— Task statement —
All of the data is to be repeated verbatim.

— Input data —
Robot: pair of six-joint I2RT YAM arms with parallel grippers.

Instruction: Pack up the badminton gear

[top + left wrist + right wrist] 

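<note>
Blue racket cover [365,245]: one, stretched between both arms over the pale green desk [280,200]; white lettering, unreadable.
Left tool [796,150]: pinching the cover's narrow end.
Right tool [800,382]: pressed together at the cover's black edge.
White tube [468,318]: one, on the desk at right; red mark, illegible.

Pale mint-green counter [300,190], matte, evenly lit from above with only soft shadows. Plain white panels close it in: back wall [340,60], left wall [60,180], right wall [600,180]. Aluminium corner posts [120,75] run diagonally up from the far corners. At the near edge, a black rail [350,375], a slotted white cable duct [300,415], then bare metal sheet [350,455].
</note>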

— Answer box —
Robot: pair of six-joint I2RT YAM arms with parallel grippers.

Instruction: Pack up the badminton gear

[top + left wrist + right wrist] 

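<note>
Blue racket cover [365,245]: one, stretched between both arms over the pale green desk [280,200]; white lettering, unreadable.
Left tool [796,150]: pinching the cover's narrow end.
Right tool [800,382]: pressed together at the cover's black edge.
White tube [468,318]: one, on the desk at right; red mark, illegible.

Pale mint-green counter [300,190], matte, evenly lit from above with only soft shadows. Plain white panels close it in: back wall [340,60], left wall [60,180], right wall [600,180]. Aluminium corner posts [120,75] run diagonally up from the far corners. At the near edge, a black rail [350,375], a slotted white cable duct [300,415], then bare metal sheet [350,455].
</note>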

No additional output will be produced.